Reparations for Slavery – Caribbean Slaves

british-west-Indies.gifBritain ended its slave trade in 1807, and freed the slaves in its Caribbean colonies by 1838. The British government borrowed £20m, then around 40% of the budget, to meet 47,000 claims for loss of human property. The former slaves got nothing.Close to two centuries on, Caribbean politicians want redress. The Caribbean Community (Caricom) which links former British colonies with Suriname and Haiti, established an official reparations commission in July 2013 and has approached a British legal firm, Leigh Day, for advice…Among the precedents for financial reparations, West Germany and Israel signed a financial agreement in 1952, seven years on from Auschwitz. In June this year, after legal action by Leigh Day, Britain conceded payments averaging £2,600 ($4,000) each for 5,228 now elderly Kenyans who were brutally mistreated during the suppression of the Mau Mau rebellion in the 1950s. Britain’s courts will not now consider claims for atrocities occurring before 1954. Unpicking wrongs from 60 years ago is hard enough.

Who should pay? With the slave owners all dead, Caricom wants taxpayers’ money from Britain, France and the Netherlands… Figures quoted for the current equivalent of the £20m paid to slave owners vary from £16.5 billion to £76 billion. A widely reported demand in 1999 was for $777 trillion to be paid to Africa over five years. More than ten years on, that would still be around ten times global GDP.

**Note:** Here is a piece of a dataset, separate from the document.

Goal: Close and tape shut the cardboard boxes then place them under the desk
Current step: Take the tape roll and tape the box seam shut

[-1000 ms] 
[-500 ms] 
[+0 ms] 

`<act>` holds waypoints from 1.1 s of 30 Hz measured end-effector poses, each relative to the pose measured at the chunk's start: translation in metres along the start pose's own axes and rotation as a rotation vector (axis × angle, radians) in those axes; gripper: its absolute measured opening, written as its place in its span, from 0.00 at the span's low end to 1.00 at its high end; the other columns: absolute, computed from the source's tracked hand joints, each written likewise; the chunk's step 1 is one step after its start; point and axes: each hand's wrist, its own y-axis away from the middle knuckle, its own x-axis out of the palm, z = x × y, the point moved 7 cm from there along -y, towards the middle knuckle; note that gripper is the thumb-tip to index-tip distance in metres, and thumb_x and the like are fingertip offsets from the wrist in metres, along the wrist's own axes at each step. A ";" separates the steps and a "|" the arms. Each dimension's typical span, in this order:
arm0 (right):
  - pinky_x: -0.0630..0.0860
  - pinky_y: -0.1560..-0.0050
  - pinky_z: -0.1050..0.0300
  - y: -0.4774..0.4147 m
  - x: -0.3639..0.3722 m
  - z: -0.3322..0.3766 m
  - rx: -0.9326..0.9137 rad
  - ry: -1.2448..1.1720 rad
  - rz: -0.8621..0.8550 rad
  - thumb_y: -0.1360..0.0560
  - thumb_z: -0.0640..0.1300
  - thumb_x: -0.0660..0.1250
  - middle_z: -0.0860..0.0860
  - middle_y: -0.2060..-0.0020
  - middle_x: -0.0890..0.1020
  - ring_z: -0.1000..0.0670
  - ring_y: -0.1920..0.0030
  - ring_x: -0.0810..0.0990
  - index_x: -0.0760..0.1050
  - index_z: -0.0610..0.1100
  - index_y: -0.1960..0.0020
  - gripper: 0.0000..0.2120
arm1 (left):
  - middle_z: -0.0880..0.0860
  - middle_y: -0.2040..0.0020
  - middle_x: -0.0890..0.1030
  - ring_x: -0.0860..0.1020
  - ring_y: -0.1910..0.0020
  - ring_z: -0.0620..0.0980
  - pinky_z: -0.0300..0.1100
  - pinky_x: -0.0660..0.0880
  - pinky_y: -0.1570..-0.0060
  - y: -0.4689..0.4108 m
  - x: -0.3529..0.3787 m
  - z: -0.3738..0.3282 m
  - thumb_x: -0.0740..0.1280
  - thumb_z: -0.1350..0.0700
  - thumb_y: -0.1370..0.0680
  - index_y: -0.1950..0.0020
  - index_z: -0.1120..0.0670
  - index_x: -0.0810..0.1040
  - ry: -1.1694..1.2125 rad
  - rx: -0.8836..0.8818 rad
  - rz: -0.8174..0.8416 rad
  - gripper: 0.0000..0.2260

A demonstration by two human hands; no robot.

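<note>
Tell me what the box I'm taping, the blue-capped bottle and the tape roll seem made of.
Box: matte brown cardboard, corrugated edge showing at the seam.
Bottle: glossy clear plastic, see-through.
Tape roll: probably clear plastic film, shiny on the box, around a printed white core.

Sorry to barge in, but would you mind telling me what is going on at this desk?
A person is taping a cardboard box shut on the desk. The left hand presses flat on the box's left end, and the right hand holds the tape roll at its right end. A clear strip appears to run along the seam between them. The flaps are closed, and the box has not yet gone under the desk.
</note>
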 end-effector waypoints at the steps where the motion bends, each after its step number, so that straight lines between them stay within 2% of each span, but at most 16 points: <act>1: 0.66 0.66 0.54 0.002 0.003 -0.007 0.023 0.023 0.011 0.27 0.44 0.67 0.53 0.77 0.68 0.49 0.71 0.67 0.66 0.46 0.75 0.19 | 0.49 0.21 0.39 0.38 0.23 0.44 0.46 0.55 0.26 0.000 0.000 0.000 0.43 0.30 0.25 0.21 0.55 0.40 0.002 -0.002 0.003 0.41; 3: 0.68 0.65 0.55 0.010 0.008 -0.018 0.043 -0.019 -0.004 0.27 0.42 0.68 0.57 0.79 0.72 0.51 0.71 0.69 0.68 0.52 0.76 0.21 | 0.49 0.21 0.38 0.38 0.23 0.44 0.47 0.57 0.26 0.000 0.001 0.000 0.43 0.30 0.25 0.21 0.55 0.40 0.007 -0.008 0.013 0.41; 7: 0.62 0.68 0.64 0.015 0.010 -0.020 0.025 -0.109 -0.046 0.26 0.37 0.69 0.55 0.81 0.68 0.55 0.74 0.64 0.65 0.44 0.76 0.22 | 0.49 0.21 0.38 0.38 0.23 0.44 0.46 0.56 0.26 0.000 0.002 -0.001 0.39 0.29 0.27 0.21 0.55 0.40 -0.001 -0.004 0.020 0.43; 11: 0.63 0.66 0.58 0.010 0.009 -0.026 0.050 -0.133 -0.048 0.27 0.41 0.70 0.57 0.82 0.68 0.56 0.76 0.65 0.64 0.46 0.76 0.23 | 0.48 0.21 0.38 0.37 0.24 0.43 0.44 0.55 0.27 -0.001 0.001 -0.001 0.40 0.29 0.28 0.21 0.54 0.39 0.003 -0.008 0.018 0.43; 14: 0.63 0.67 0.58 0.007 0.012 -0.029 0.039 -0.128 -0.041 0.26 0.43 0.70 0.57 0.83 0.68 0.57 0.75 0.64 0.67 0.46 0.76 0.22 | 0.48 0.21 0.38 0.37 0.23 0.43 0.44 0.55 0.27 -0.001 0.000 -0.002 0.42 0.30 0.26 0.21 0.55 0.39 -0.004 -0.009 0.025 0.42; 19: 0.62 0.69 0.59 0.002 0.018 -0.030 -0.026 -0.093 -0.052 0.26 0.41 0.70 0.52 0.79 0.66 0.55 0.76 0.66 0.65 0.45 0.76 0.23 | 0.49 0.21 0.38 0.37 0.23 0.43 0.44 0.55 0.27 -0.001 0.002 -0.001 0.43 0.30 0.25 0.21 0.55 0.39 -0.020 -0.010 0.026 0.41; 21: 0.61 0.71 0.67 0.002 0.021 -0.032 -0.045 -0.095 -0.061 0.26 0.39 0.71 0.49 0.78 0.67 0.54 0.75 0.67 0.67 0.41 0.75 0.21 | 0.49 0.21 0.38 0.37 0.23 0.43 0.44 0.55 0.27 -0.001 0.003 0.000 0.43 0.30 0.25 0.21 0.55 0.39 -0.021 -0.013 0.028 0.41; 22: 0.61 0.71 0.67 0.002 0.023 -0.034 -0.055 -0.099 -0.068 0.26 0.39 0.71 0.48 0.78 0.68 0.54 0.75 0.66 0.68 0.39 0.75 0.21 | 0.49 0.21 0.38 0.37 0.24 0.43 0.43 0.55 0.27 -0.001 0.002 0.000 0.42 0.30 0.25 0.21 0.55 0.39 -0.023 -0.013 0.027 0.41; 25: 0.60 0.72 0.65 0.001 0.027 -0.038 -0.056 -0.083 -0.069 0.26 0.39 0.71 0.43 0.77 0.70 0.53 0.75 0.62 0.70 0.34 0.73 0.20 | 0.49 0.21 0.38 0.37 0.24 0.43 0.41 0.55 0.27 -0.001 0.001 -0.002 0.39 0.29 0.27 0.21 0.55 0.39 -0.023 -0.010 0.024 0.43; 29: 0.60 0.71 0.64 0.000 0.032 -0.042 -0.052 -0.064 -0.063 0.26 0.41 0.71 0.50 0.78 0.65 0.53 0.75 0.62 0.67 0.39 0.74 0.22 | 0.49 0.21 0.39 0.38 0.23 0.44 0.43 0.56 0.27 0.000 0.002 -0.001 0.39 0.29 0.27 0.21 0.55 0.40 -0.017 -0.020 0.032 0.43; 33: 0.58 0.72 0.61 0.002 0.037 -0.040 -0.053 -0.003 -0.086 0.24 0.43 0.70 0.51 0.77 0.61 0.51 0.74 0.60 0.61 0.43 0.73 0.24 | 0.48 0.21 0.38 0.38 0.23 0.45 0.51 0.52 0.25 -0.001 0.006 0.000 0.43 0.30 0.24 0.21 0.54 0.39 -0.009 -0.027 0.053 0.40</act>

Who should be paid? Caricom is talking about compensation at a national level. Based on the numbers with slave ancestors, that would funnel the lion’s share of the money to America and Brazil—with a good slice to Brixton and Birmingham.  There is potential for divisive squabbles. In Trinidad and Guyana, descendants of Indian indentured labourers outnumber the black population. Sat Maharaj, Trinidad’s most prominent Hindu leader, argues that the Indo-Caribbean population also deserves compensation. He asks whether it should also come from Islamic countries that imported slaves, and from African countries where local merchants sold slaves to Europeans.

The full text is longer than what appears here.